Ничего себе! Насесты на верхушке все узкие и отполированные ветрами, круглые, точно ветки, и даже мои снабженные крючьями ботинки и все тренировки на гимнастическом бревне не спасли от головокружения, когда я увидел их всех — тысячи и тысячи проносятся мимо, крылья жужжат, а уж что говорить об их манере поворачивать голову и сверлить тебя глазами; казалось, они желали мне свалиться, а потом, что еще хуже, я понял, что на самом деле им даже не важно, свалюсь я или нет, потому что ты для них — ничто, пустое место, а они друг для друга — все. Очень трудно вынести все это, да еще и продолжать спуск, как было велено. Несмотря на все перила и платформы, там было полно мест, с которых можно сорваться и, проламываясь сквозь ветки и ударяясь о них, точно мячик, так и пролететь до самой земли.

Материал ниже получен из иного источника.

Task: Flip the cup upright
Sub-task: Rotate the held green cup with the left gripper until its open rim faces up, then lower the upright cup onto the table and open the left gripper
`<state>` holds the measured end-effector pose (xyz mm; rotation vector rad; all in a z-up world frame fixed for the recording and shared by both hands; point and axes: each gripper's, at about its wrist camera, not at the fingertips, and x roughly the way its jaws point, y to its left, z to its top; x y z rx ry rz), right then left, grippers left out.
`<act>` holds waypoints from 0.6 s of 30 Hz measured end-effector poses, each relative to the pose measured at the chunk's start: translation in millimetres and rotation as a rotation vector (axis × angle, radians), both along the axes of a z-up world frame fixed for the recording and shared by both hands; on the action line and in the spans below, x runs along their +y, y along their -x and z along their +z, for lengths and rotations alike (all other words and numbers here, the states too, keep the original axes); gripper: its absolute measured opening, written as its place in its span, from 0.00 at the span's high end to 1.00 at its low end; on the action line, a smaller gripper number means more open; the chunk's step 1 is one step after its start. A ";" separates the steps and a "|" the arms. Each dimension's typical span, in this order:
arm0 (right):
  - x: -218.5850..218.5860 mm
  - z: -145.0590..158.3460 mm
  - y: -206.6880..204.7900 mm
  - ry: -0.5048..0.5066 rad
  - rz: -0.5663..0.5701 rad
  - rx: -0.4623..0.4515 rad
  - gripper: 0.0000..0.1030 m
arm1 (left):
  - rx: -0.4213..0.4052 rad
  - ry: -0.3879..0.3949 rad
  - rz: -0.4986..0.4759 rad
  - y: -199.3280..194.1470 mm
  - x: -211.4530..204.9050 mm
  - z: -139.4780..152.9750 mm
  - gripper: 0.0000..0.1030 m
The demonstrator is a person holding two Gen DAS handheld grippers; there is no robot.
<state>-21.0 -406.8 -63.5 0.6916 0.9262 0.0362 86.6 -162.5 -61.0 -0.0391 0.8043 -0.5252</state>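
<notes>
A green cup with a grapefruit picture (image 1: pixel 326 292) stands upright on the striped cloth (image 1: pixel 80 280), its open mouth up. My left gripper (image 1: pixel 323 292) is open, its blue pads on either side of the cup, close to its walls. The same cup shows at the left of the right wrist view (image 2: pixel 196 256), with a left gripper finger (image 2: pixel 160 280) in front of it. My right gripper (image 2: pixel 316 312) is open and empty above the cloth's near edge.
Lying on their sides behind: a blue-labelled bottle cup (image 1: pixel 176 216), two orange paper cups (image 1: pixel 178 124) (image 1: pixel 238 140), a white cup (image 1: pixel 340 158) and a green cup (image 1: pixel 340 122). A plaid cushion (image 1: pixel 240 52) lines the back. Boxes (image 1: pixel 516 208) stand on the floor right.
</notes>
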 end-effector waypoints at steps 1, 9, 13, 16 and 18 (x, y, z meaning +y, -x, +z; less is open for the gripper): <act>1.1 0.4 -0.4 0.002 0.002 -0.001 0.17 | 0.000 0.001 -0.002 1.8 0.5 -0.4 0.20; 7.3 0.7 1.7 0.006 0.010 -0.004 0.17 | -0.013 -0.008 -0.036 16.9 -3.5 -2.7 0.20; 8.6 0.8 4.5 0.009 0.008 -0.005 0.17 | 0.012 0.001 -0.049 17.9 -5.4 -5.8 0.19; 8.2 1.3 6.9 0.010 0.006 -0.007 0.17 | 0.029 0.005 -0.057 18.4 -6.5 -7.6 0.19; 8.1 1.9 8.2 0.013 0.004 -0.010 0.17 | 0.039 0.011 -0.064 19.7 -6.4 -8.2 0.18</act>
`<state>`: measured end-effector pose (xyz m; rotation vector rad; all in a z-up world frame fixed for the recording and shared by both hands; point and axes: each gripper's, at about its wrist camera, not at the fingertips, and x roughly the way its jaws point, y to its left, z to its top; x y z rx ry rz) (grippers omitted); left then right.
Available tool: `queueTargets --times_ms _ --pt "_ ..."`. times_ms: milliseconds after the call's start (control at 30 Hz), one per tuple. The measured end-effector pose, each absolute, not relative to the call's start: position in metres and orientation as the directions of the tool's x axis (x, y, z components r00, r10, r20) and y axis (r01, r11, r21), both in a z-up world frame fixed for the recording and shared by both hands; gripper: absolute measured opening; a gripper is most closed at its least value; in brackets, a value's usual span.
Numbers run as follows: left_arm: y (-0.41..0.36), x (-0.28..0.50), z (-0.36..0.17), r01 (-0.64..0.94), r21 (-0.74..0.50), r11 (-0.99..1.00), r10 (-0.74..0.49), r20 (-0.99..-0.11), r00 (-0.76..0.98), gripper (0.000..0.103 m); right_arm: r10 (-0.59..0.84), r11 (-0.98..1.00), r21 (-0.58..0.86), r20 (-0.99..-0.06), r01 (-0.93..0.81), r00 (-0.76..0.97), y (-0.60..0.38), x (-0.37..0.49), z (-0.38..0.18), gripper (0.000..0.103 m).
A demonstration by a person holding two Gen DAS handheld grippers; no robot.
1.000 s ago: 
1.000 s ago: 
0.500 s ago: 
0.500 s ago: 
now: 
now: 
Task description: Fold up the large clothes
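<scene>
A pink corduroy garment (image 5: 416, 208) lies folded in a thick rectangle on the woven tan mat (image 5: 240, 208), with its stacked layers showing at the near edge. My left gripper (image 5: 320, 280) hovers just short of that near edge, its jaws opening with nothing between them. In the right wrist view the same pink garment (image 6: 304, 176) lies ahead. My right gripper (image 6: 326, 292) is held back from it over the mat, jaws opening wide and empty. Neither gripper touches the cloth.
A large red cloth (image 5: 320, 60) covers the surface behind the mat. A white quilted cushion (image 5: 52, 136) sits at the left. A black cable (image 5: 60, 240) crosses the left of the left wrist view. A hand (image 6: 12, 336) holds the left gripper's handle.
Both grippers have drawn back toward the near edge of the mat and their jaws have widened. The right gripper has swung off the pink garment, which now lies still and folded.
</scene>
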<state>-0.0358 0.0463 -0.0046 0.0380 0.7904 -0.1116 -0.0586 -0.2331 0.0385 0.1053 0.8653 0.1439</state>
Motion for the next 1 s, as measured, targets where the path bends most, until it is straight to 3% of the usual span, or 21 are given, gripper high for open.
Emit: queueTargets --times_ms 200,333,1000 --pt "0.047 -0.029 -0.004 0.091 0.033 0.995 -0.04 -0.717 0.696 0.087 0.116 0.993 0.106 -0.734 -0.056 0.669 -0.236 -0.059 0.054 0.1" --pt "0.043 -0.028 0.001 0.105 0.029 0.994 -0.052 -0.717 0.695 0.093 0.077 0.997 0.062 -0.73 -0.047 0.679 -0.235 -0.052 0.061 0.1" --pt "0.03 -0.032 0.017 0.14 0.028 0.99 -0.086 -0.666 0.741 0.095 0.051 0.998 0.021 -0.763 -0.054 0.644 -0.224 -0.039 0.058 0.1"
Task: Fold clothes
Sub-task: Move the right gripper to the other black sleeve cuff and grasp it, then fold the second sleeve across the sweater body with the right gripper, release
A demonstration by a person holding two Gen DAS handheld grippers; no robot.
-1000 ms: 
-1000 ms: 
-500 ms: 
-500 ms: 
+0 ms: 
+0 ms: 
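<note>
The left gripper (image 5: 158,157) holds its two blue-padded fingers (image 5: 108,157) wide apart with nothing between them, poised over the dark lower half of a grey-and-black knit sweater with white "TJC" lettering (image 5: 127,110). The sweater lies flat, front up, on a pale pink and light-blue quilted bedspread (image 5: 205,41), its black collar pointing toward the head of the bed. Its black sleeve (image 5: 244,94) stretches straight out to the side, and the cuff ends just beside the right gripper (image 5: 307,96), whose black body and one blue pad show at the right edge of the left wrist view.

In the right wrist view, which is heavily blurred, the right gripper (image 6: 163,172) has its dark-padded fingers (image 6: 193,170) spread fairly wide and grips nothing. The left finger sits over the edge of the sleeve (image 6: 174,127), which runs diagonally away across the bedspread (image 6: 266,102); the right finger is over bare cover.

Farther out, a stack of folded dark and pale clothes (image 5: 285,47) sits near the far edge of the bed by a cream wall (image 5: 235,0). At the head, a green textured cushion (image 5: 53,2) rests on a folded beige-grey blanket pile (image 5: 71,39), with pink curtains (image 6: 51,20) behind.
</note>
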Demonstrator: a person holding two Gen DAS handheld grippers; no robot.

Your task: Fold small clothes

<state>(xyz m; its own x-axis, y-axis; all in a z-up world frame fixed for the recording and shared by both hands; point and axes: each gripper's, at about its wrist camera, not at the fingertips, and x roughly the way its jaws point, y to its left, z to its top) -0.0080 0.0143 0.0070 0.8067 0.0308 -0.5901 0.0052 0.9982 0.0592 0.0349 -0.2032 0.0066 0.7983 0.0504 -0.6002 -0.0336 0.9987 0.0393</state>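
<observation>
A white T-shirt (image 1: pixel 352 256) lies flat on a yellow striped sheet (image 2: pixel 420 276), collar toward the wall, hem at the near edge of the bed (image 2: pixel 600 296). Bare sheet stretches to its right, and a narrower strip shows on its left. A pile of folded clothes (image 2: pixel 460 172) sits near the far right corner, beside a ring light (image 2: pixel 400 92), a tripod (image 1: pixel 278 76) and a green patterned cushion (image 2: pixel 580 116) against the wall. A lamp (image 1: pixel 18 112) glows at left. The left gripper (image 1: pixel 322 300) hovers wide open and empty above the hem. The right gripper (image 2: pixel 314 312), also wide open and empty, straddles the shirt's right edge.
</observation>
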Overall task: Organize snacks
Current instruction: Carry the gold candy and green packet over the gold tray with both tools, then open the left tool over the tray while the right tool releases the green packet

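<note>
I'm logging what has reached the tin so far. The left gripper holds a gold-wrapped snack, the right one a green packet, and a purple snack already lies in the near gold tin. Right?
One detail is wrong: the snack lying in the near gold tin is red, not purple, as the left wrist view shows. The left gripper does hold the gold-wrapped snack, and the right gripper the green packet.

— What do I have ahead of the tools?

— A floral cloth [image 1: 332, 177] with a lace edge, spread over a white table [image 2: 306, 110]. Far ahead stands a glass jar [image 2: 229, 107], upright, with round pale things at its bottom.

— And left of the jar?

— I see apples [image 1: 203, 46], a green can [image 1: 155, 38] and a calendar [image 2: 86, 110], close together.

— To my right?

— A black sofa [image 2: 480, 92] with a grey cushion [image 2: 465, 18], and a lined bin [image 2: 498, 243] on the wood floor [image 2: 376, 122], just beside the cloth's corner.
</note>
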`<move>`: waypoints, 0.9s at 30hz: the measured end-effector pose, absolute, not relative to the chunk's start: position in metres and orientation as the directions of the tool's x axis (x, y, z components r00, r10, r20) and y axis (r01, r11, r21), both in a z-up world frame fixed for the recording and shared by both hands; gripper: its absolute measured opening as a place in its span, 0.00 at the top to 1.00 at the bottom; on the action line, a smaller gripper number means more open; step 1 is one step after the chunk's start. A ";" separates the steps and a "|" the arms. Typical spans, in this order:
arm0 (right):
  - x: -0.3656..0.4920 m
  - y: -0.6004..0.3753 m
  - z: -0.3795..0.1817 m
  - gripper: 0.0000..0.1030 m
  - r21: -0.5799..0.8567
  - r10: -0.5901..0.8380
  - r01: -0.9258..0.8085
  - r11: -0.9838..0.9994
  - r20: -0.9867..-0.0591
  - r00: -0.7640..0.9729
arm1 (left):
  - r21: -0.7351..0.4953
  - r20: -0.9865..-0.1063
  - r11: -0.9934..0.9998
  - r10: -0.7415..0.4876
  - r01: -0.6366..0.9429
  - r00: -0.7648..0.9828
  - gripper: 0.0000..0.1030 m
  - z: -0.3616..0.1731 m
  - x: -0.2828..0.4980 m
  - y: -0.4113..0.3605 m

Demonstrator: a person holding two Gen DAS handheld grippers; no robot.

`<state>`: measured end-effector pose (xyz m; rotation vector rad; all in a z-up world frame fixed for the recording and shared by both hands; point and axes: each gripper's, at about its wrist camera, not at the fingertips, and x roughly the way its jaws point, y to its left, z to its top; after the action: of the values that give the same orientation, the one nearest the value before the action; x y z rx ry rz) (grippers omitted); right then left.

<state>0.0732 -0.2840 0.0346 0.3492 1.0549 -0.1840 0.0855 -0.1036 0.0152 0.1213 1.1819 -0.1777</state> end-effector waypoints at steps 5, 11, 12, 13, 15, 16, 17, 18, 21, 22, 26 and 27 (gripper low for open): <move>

В первые пять минут пребывания там, наверху, я поскользнулся и повис, потому что ноги сорвались со скользкого насеста. Я боролся с охватившим меня отчаянием, которое вытягивало из рук всю силу, заставляя разжать пальцы и сдаться. Тогда я сказал себе — нет, вот для чего ты тут, наверху, — чтобы вынести это испытание, и оно — единственный путь к окончанию контракта. Вот для чего тебя и натаскивали все это время! Так что я подтянулся, и встал, и раскинул руки, чтобы не наткнуться на тех, что кружили вокруг, и они тут же начали облетать меня, поскольку их радары сказали им, что я обрел устойчивость. И так, с ветки на ветку, я начал спускаться, пока не добрался до фонтана, который видел на пленках, сориентировался и вернулся к воротам школы. Весь путь занял шесть с половиной часов. Позже они сказали, что, вроде, это рекорд. Не знаю… Мне-то казалось, что спуск длился целую вечность.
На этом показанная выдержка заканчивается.